Vectors deals only with numbers. In this example we are dealing with text documents. This was the reason why we used TF and IDF to convert text into numbers so that it can be represented by a vector.

Refer to the link for detailed explanation of cosine similarity and vector space model. I found the following explanation in the book Mahout in Action very useful.

The cosine measure similarity is another similarity metric that depends on envisioning user preferences as points in space.  Hold in mind the image of user preferences as points in an n-dimensional space. Now imagine two lines from the origin, or  point (0,0,…,0), to each of these two points. When two users are similar, they’ll have similar ratings, and so will be  relatively close in space—at least, they’ll be in roughly the same direction from the origin. The angle formed between these two lines will be relatively small.
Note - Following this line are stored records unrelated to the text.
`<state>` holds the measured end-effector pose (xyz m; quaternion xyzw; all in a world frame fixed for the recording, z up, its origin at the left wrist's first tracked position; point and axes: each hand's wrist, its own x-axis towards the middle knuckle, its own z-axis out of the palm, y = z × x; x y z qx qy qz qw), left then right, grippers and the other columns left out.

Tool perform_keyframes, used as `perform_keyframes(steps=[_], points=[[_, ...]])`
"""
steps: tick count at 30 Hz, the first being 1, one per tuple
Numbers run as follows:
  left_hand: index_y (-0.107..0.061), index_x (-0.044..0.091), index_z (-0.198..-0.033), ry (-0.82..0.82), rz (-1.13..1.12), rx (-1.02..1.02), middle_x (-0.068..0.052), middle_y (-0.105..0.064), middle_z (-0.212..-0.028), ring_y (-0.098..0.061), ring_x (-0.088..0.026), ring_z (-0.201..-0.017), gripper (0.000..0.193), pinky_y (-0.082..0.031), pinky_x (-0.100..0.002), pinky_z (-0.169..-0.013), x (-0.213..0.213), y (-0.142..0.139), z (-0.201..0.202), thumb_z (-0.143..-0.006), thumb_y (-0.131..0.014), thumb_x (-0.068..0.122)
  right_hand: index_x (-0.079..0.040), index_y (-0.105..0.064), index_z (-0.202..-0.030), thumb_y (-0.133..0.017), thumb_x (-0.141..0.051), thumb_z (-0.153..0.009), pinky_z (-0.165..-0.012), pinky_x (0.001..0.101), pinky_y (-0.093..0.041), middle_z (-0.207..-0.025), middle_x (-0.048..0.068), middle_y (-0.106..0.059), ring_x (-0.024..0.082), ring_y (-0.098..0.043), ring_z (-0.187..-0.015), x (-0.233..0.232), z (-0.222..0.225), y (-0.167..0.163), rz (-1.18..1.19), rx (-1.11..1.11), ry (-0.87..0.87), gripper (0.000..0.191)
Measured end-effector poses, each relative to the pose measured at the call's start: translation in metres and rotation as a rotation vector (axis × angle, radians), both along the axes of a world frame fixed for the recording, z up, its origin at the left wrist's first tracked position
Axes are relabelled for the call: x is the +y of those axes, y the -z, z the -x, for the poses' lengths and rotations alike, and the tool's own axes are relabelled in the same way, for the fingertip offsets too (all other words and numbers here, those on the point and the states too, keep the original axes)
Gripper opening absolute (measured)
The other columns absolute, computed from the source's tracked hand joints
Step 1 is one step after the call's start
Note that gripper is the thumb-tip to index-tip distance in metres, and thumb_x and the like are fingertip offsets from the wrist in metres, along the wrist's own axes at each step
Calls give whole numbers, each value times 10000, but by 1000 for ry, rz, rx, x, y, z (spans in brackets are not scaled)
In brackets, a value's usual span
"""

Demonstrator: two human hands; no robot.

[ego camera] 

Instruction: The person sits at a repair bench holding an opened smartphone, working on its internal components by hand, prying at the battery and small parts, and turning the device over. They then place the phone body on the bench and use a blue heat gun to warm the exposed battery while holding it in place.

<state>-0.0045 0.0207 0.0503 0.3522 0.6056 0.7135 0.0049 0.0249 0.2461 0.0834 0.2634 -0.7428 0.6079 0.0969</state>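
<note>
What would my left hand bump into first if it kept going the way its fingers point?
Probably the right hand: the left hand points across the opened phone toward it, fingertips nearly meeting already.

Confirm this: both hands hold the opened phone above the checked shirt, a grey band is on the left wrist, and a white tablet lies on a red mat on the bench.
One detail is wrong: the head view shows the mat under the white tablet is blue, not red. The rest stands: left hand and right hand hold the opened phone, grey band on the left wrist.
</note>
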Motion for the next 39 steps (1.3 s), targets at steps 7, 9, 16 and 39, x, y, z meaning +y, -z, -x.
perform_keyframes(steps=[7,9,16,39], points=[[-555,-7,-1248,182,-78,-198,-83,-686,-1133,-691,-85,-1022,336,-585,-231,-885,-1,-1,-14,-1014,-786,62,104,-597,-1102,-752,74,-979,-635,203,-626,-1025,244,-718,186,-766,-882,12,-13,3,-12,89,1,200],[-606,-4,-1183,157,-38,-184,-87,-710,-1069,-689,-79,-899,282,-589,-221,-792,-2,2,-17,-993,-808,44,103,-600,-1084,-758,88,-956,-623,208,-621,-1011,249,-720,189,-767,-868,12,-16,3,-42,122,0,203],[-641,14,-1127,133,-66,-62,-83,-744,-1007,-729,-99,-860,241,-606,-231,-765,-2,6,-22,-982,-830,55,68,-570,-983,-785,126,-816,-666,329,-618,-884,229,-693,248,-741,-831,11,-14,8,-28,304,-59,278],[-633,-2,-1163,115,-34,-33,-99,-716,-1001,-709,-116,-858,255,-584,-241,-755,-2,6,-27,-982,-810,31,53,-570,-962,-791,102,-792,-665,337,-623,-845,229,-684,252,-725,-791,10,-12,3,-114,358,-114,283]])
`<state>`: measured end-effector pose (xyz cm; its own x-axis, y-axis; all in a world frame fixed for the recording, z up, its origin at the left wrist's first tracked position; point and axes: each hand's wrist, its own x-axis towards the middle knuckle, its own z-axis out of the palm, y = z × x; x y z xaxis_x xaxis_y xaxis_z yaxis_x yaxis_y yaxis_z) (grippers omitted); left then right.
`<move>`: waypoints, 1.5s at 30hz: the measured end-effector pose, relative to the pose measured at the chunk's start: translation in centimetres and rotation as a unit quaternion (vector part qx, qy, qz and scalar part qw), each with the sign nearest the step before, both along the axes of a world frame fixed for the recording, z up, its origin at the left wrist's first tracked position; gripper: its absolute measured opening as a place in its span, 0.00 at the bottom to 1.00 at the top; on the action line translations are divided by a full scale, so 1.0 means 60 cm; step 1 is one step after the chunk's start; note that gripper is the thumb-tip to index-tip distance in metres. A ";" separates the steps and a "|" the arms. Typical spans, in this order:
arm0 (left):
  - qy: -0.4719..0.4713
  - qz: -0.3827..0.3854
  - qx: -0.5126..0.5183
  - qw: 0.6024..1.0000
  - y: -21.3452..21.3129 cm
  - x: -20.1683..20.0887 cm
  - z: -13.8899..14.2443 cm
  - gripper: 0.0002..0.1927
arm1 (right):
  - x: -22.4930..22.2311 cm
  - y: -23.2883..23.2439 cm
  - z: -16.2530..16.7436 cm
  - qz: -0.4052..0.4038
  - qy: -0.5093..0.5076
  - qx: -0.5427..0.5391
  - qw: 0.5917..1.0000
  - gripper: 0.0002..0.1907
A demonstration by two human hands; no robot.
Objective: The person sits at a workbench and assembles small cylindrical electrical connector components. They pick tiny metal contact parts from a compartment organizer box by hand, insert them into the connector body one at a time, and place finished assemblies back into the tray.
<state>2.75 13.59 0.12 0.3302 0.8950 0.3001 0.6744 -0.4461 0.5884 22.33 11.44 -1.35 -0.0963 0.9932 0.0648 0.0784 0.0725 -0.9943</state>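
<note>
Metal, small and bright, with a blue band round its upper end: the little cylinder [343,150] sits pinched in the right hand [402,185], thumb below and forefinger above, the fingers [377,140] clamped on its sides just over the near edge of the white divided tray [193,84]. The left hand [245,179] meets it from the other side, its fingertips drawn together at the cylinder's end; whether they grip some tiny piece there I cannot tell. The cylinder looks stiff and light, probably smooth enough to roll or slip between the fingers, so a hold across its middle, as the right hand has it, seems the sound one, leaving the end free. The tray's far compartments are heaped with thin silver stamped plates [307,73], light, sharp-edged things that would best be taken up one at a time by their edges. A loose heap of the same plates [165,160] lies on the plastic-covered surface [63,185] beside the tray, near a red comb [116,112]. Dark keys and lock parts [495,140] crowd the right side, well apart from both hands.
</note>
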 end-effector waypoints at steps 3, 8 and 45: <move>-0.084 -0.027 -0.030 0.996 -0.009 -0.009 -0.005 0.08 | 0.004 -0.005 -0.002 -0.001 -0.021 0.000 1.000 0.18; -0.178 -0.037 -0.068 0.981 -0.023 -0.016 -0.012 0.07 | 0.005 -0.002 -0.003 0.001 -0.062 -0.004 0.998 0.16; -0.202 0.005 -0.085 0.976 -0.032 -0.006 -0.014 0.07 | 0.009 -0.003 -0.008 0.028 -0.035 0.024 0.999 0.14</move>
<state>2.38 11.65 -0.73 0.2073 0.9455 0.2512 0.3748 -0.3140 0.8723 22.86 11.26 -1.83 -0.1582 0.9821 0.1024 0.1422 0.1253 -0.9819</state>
In contrast, when the two users are dissimilar, their points will be distant, and likely in different directions from the origin, forming a wide angle. This angle can be used as the basis for a similarity metric in the same way that the Euclidean distance was used to form a similarity metric. In this case, the cosine of the angle leads to a similarity value. If you’re rusty on trigonometry, all you need to remember to understand this is that the cosine value is always between –1 and 1: the cosine of a small angle is near 1, and the cosine of a large angle near 180 degrees is close to –1. This is good, because small angles should map to high similarity, near 1, and large angles should map to near –1.

The query entered by the user can also be represented as a vector. We will calculate the TF*IDF for the query

 TF IDF TF*IDF life 0.5 1.405507153 0.702753576 learning 0.5 1.405507153 0.702753576

Let us now calculate the cosine similarity of the query and Document1. You can do the calculation using this tool.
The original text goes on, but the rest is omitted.